For this issue's Portfolio section, Dutch photographer Viviane Sassen has prepared a set of new and as yet unpublished images which show what has made her unique as an artist throughout her career and in the current phase of her visual creation. This work is accompanied by an essay by curator and writer Josseline Black.
Also in Electra 14, essayist and curator Juan Manuel Bonet, former director of the Reina Sofia Museum, analyses the writings on art by Nobel prize-winning poet Octavio Paz; Italian philosopher Dario Gentili comments on a sentence by Robert Musil taken from The Man without Qualities; on the bicentenary of Baudelaire's birth, Ana Rocha, music critic and researcher, evokes the author of The Flowers of Evil and his relationship with Wagner's music; Carla Baptista and Paulo Pena discuss political journalism and the relationship between journalists and former US president Donald Trump; and writer Rui Manuel Amaral describes the city of Porto, both real and imaginary.

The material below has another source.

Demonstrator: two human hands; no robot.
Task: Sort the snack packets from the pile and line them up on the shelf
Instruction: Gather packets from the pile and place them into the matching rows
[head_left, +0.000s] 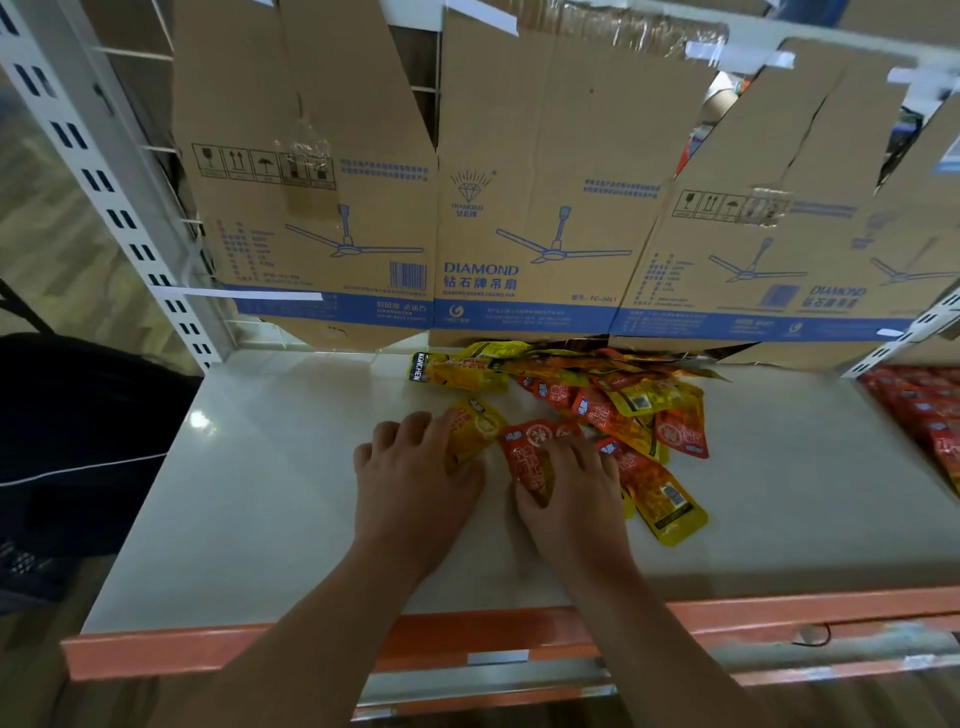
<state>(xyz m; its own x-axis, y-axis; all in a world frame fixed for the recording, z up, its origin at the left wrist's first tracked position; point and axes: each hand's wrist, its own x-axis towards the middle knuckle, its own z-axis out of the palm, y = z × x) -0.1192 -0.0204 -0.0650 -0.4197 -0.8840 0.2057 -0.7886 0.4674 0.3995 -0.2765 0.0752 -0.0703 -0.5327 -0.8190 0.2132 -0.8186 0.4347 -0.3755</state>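
Toward the shelf's (260, 493) back edge sits the pile (613, 400), too overlapped for me to count. One KONCHEN packet (457, 371) is readable, and the cardboard (545, 156) behind says DIAMOND. My left hand (415, 467) presses spread on one yellow packet (475, 426); my right hand (571, 488) pinches one red packet (530, 452).

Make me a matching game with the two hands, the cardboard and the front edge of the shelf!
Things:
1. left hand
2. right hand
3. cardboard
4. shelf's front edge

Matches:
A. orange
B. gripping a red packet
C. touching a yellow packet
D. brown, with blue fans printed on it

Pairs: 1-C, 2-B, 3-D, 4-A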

Also in this issue, Spanish architect and editor Moisés Puente analyses a new way of understanding architecture constructed from images and architectural photography; art historian Gillian Sneed writes about the work of Portuguese artist Gaëtan from the critical methodologies of queer theory; curator Julia Albani gives an account of the 17th edition of the Venice Biennale of Architecture; essayist João Oliveira Duarte talks about The Complete Poems of Hölderlin; and diplomat Bernardo Futscher Pereira offers his thoughts on the word "bazooka".